Net profit, including a total of HK$6.51 billion in fair value gains and tax gains, jumped 10.1 per cent to 40.77 billion, higher than Bloomberg's analyst forecast of HK$35 billion. 

Total revenue grew 1.2 per cent to HK$166.01 billion, the company said in a filing to the Hong Kong stock exchange. 

The profit gain was on the back of a 10.2 per cent jump in contracted sales to HK$232.07 billion from HK$210.6 billion a year earlier. 

CCB International said that the reported 2017 annual contracted sales increase is yet significantly underperforming the peer average growth of 45.6 per cent. 

In the past year, the 10 biggest Chinese developers by market capitalisation posted an average of 56 per cent growth in contracted home sales, according to Bloomberg data.

“This was the second consecutive year that China Overseas Land & Investment underperformed the industry average,” said Frank Miao, analyst with CCB International, in a note. “Our earlier optimism over the company was based on our belief that the new management team that took over in June 2017 would quickly settle in and rejuvenate the firm.
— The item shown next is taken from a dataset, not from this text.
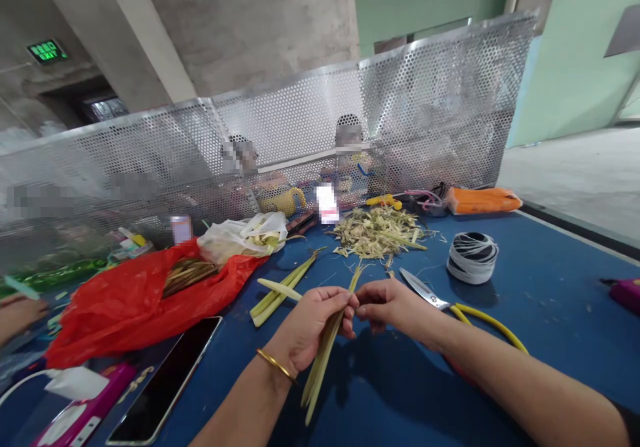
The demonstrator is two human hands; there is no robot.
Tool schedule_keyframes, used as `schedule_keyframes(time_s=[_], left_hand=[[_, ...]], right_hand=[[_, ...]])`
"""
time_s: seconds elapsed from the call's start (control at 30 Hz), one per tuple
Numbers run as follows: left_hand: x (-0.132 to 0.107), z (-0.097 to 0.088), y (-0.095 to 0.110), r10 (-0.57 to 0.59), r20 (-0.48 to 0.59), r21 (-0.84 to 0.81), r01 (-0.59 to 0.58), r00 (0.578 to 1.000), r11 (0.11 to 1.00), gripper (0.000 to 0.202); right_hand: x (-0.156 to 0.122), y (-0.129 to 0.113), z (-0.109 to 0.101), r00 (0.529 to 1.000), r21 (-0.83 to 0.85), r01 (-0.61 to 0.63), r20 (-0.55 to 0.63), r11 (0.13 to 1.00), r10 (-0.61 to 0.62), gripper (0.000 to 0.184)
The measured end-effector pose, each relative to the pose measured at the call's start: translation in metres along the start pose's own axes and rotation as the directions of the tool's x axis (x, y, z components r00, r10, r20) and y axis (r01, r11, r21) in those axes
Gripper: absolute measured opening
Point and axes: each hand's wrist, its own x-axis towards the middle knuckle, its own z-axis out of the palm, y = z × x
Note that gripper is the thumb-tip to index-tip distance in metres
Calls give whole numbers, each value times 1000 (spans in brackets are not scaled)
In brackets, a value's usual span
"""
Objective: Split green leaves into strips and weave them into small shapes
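Observation:
My left hand (320, 320), with a gold bangle at the wrist, is closed around a bundle of long pale yellow-green plant strips (320, 374). The bundle runs from above my thumb down toward the table's front. My right hand (387, 304) is pinched beside it, fingertips meeting those of the left; whatever lies between them is hidden. More flat plant strips (283, 294) lie left of my hands. Beyond them is a heap of shredded plant scraps (377, 232). Scissors (430, 294) with yellow handles lie open, partly under my right forearm.
A spool of white cord (472, 258) stands at the right, near an orange packet (483, 200). A red plastic bag (135, 300), a white bag (245, 237) and a phone (167, 380) are at left. Another person's hand (23, 314) is far left. A perforated metal screen (295, 120) borders the table (565, 340).

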Motion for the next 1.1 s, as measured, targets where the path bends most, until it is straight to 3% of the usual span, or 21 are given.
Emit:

However, by now it is evident that the overhaul of China Overseas Land & Investment will take longer than we had anticipated. Our new forecast calls for 26.4 per cent year on year contracted sales growth in the 2018 financial year.” 

JP Morgan said it believed the chairman’s hard work “will pay off soon” and that the company can meet the 400 billion yuan (US$63.42 billion) in sales by 2020, a target the company set two years ago. 
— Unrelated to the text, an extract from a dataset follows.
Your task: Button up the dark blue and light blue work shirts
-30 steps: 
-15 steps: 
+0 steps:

“2017 contracted sales are a result of slow land banking in 2016, and after chairman Yan came on board in January 2017, focus has been on restructuring the land bank,” said Ryan Li, analyst with JP Morgan in a note.

China Overseas Land & Investment chairman Xiao Xiao (left) and chief executive officer Yang Jianguo attend the company’s 2016 Annual Results Announcements at the JW Marriott Hotel Hong Kong in Admiralty. Photo: David Wong

JP Morgan said the company should have saleable resources of 320 billion yuan in 2018 and contracted sales at 250 billion yuan ar rise of 30 per cent on year.

Last year, the company bought 76 parcels of lands in 31 cities in mainland China and Hong Kong, bringing the total land bank to 63.75 million square meters. 

“The company will seize the opportunity to support the central government’s new emphasis on rental property development and reform of land supply to enter the market for long-term leasing of apartments,” said Yan Jianguo, chairman and chief executive officer of China Overseas Land, in the filing. “The company will further accelerate in development of properties in education, elderly-care and logistics sectors.” 

Shares of China Overseas Land dropped 2.7 per cent to HK$26.90 in afternoon trading on Monday, following the midday results announcement. 

The company declared a dividend of Hong Kong 45 cents per share, bringing the total dividend for 2017 to Hong Kong 80 cents per share. The total dividend in 2016 was Hong Kong 77 cents per share.